Task brief | What you give back from the listing below should be an exact copy of the lines from the one with "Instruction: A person" down to the one with "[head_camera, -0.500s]", and it should contain no pictures.

Data section |
+++
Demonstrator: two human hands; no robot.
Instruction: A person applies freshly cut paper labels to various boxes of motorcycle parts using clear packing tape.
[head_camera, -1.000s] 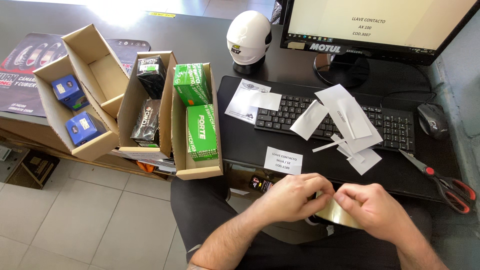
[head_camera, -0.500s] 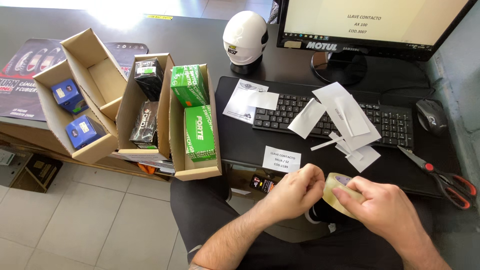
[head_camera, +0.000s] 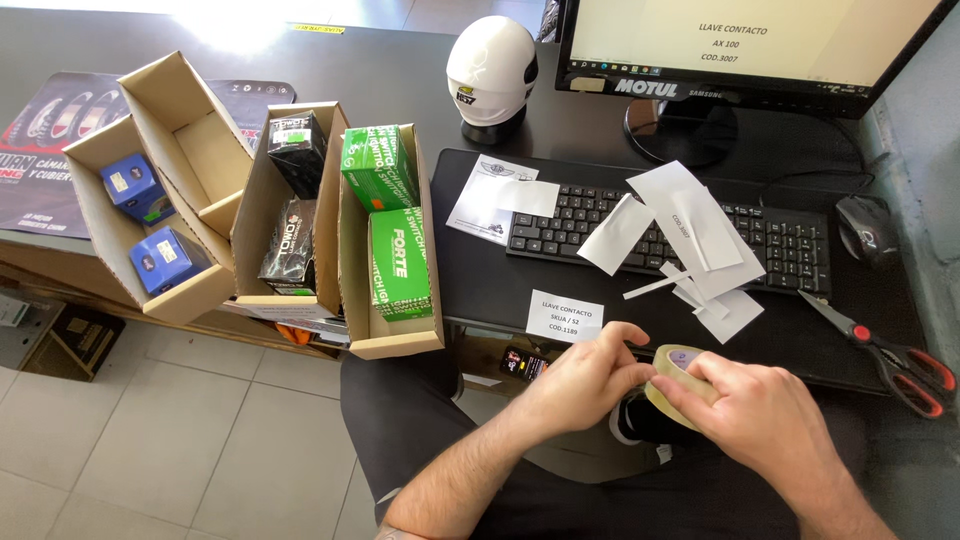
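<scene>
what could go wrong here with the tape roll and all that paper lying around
1. Both hands, the left hand and the right hand, work the tape roll off the desk edge, over the lap; it could slip and drop to the floor.
2. The small printed label lies at the desk's front edge, right by the left hand; a nudge could knock it off.
3. The cut paper strips lie loose on the keyboard; sticky tape might catch them.

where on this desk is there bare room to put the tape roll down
Free patches: the black mat between the green boxes and the keyboard, and the dark desk left of the white helmet. Crowded: the keyboard under paper slips, and the scissors corner.
</scene>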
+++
Your solution |
Instruction: A person applies freshly cut paper labels to various boxes of motorcycle parts using clear packing tape.
[head_camera, -1.000s] 
[head_camera, -0.500s] 

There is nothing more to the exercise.